Pages

Saturday 22 February 2014

OBIA 7964 - Need To Tune Lengthy ETL - Analyze Table ETL step is performing very slowly


Performance of daily incremental load is vital with increasing demand for more and more data from structural and non-structural data sources. There is always a desire to limit the daily incremental load window to accommodate more data acquisition routines to enhance analytical capabilities of business users. A reporting solution spanning across different time zones make it more difficult.

There is no substitute for a good code. This blog is an attempt to explain the overall incremental/full load process, different phases of incremental/full load, performance bottlenecks across these phases in general, and how one can improve performance when Analyze Table ETL step is performing very slowly.  This blog is based on an oracle tech note published around analyze table configuration.

OBIA Load Phases

OBIA Load Process has different phases such as dimension load, fact load, post load process etc. I would like to categories them into following areas based on loading phase and activities performed by tasks.




  • Change Capture Phase
  • SDE – Source Dependent Extract
  • SIL – Source Independent Loading
  • PLP – Post Load Process
  • Analyze Tables
  • Drop and Create Indexes 
To investigate issues around performance it is very important to look into current extraction and loading timings around these categories. The performance issue might be anywhere in the ETL spectrum drawn.

Analyze Table ETL step runs after SIL or PLP data load, the purpose of this step is to gather statistics of reporting table which offers benefits in performance while executing reports against the reporting tables. This blog is an attempt to discuss the necessity of analyze tables, its cost VS benefits analysis and also discuss number of options to improve overall performance of the analyze table ETL step.

Why Analyze Tables? Costs Vs Benefits 

Whether or not execute "analyze table" is a decision taken based on costs and benefits of performance. The recommendation is to analyze because, the database is gathering statistics about the data. It uses the statistics to access the data more efficiently, both during ETL and during BI reporting i.e. when your end-users execute BI reports or dashboards.

If you do less or no analysis of db statistics, then ETL and reporting performance will be degraded. How much is projecting dependent, but the recommendation is to do it and that is therefore the default setting.

Exclude Table from Analyze Table?

Is it essential to do analyze all reporting and aggregate tables? Is there any option by which one can exclude table from analyze table step. One can turn off Analyze for all tables or turn it on for truncated tables only, in DAC UI.

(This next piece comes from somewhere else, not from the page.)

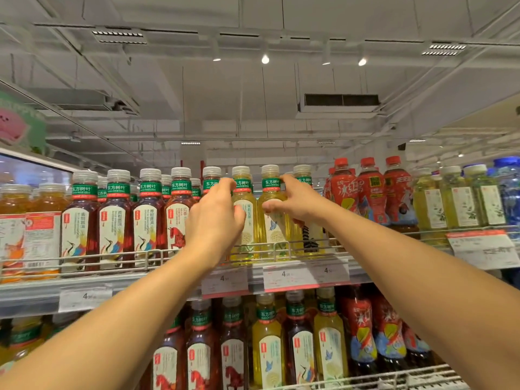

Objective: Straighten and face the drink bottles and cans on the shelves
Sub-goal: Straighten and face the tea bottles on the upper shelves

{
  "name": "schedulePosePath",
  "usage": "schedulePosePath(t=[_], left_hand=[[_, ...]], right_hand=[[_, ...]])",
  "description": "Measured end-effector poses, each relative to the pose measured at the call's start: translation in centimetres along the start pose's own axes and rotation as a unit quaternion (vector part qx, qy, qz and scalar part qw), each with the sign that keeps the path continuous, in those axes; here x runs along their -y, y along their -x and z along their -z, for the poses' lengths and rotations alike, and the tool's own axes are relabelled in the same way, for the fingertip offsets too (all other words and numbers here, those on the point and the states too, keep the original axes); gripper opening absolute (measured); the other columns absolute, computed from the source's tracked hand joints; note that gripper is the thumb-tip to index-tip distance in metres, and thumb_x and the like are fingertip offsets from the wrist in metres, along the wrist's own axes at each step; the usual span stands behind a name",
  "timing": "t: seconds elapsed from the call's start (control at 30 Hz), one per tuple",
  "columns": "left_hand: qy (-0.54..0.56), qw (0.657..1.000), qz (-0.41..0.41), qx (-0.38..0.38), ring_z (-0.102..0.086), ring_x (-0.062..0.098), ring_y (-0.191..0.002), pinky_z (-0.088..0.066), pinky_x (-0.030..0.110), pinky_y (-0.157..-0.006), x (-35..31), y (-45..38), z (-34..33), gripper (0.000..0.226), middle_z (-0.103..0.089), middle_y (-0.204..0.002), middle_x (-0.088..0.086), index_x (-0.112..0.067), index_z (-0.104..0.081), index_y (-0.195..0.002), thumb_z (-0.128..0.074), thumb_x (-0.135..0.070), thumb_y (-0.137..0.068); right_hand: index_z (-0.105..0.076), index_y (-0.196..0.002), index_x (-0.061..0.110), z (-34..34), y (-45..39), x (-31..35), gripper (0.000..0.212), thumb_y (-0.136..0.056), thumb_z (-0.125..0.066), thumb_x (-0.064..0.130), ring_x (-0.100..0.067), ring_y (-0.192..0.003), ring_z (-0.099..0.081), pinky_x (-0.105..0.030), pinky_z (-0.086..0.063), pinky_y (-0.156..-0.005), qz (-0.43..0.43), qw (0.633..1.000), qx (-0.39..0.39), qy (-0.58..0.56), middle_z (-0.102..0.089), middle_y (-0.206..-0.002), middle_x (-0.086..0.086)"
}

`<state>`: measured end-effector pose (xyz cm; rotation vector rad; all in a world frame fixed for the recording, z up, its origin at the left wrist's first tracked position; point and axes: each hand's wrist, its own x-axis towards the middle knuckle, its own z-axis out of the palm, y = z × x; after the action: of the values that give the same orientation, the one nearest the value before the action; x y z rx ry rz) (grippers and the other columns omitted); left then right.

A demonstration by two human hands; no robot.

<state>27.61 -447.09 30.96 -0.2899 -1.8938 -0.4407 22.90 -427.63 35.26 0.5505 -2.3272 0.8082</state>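
On the top shelf (pixel 36 294) stands a row of tea bottles with white caps and green neck bands. My left hand (pixel 213 220) reaches up, its fingers and thumb curled round a pale yellow bottle (pixel 245 237) and hiding much of the dark bottle (pixel 211 175) left of it. My right hand (pixel 298 201) grips the neighbouring yellow bottle (pixel 271 235), thumb on its shoulder and fingers behind its neck. Both yellow bottles stand upright behind the wire front rail (pixel 112 254), labels turned partly sideways.
Dark red tea bottles (pixel 112 220) fill the shelf to the left and red iced-tea bottles (pixel 368 190) and more yellow ones (pixel 455 204) to the right. Price tags (pixel 284 274) hang on the shelf edge. A lower shelf holds mixed tea bottles (pixel 267 347).
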Motion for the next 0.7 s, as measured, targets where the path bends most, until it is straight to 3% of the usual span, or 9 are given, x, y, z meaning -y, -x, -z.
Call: schedulePosePath(t=[0.1, 0.13, 0.23, 0.3, 0.4, 0.47, 0.6, 0.7], left_hand=[[-0.020, 0.999, 0.031, 0.019, -0.066, 0.033, -0.100, -0.057, 0.049, -0.084, -0.3, -2.0, -0.6, 0.046, -0.069, -0.118, 0.004, -0.025, -0.042, -0.137, -0.058, -0.036, -0.096], [-0.028, 0.999, 0.038, 0.026, -0.066, 0.034, -0.099, -0.057, 0.048, -0.083, -0.3, -2.4, -0.9, 0.047, -0.069, -0.116, 0.005, -0.025, -0.041, -0.138, -0.059, -0.038, -0.096], [-0.032, 0.997, 0.046, 0.049, -0.066, 0.031, -0.097, -0.058, 0.046, -0.080, -0.2, -3.3, -1.7, 0.050, -0.070, -0.111, 0.005, -0.023, -0.040, -0.137, -0.061, -0.043, -0.096], [-0.027, 0.996, 0.050, 0.066, -0.067, 0.029, -0.095, -0.058, 0.045, -0.079, 0.0, -3.6, -2.2, 0.051, -0.069, -0.109, 0.005, -0.023, -0.039, -0.136, -0.061, -0.046, -0.096], [-0.020, 0.995, 0.059, 0.082, -0.066, 0.029, -0.095, -0.058, 0.045, -0.078, 0.2, -3.8, -2.7, 0.052, -0.068, -0.109, 0.005, -0.023, -0.040, -0.134, -0.060, -0.052, -0.095], [-0.025, 0.994, 0.066, 0.087, -0.066, 0.030, -0.098, -0.057, 0.043, -0.076, 0.1, -3.8, -3.0, 0.055, -0.067, -0.111, 0.006, -0.022, -0.041, -0.134, -0.059, -0.055, -0.094], [-0.059, 0.992, 0.060, 0.094, -0.066, 0.032, -0.101, -0.055, 0.042, -0.072, -0.2, -3.4, -3.3, 0.065, -0.066, -0.115, 0.008, -0.019, -0.036, -0.141, -0.060, -0.057, -0.094], [-0.083, 0.992, 0.043, 0.088, -0.066, 0.031, -0.098, -0.050, 0.037, -0.065, -0.4, -3.3, -3.0, 0.066, -0.066, -0.113, 0.009, -0.015, -0.035, -0.142, -0.060, -0.055, -0.095]], right_hand=[[-0.051, -0.125, 0.023, 0.2, 0.4, 0.2, 0.051, -0.086, -0.078, 0.043, -0.014, -0.085, -0.067, -0.035, -0.057, -0.069, 0.018, 0.998, 0.021, -0.050, -0.069, -0.109, 0.002], [-0.052, -0.126, 0.024, 0.0, 0.4, 0.1, 0.052, -0.086, -0.078, 0.044, -0.014, -0.086, -0.067, -0.036, -0.057, -0.070, 0.021, 0.998, 0.021, -0.052, -0.069, -0.111, 0.002], [-0.049, -0.140, 0.024, -0.1, 0.9, -0.3, 0.067, -0.084, -0.078, 0.048, -0.018, -0.115, -0.062, -0.039, -0.052, -0.097, 0.033, 0.999, 0.000, -0.027, -0.063, -0.134, 0.001], [-0.046, -0.148, 0.021, 0.3, 1.6, -0.9, 0.071, -0.088, -0.076, 0.043, -0.016, -0.127, -0.055, -0.032, -0.044, -0.102, 0.070, 0.995, -0.064, -0.015, -0.057, -0.143, 0.002], [-0.059, -0.136, 0.018, 1.2, 2.9, -3.1, 0.045, -0.093, -0.070, 0.028, -0.013, -0.116, -0.062, -0.030, -0.050, -0.097, 0.113, 0.965, -0.235, 0.035, -0.066, -0.130, 0.003], [-0.061, -0.129, 0.019, 1.4, 3.7, -4.9, 0.036, -0.094, -0.067, 0.029, -0.017, -0.111, -0.064, -0.033, -0.052, -0.088, 0.078, 0.948, -0.302, 0.068, -0.068, -0.124, 0.002], [-0.049, -0.138, 0.017, 0.2, 4.2, -7.0, 0.058, -0.096, -0.058, 0.055, -0.030, -0.107, -0.065, -0.042, -0.052, -0.084, -0.016, 0.962, -0.222, 0.156, -0.068, -0.119, -0.005], [-0.049, -0.136, 0.018, -0.2, 3.7, -7.5, 0.065, -0.093, -0.051, 0.068, -0.030, -0.099, -0.067, -0.042, -0.055, -0.081, -0.051, 0.974, -0.163, 0.147, -0.070, -0.112, -0.006]])
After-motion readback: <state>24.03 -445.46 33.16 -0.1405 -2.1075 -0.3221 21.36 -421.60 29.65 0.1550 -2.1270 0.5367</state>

How frequently should it happen?

In short it is beneficial to analyze table for ETL and reporting performance then next question is how frequently analyze table should be executed. Is there any way to perform the analyze step less frequently, e.g. not every day. The wisdom says if there is no significant change in data volumes of table, analyze table won’t help at all.

DAC support configuration to perform the analyze step less frequently, the steps to achieve these are as follows 

Setup View, in Physical Data Sources Tab: Analyze Frequencies Subtab Analyze frequencies in days by table type.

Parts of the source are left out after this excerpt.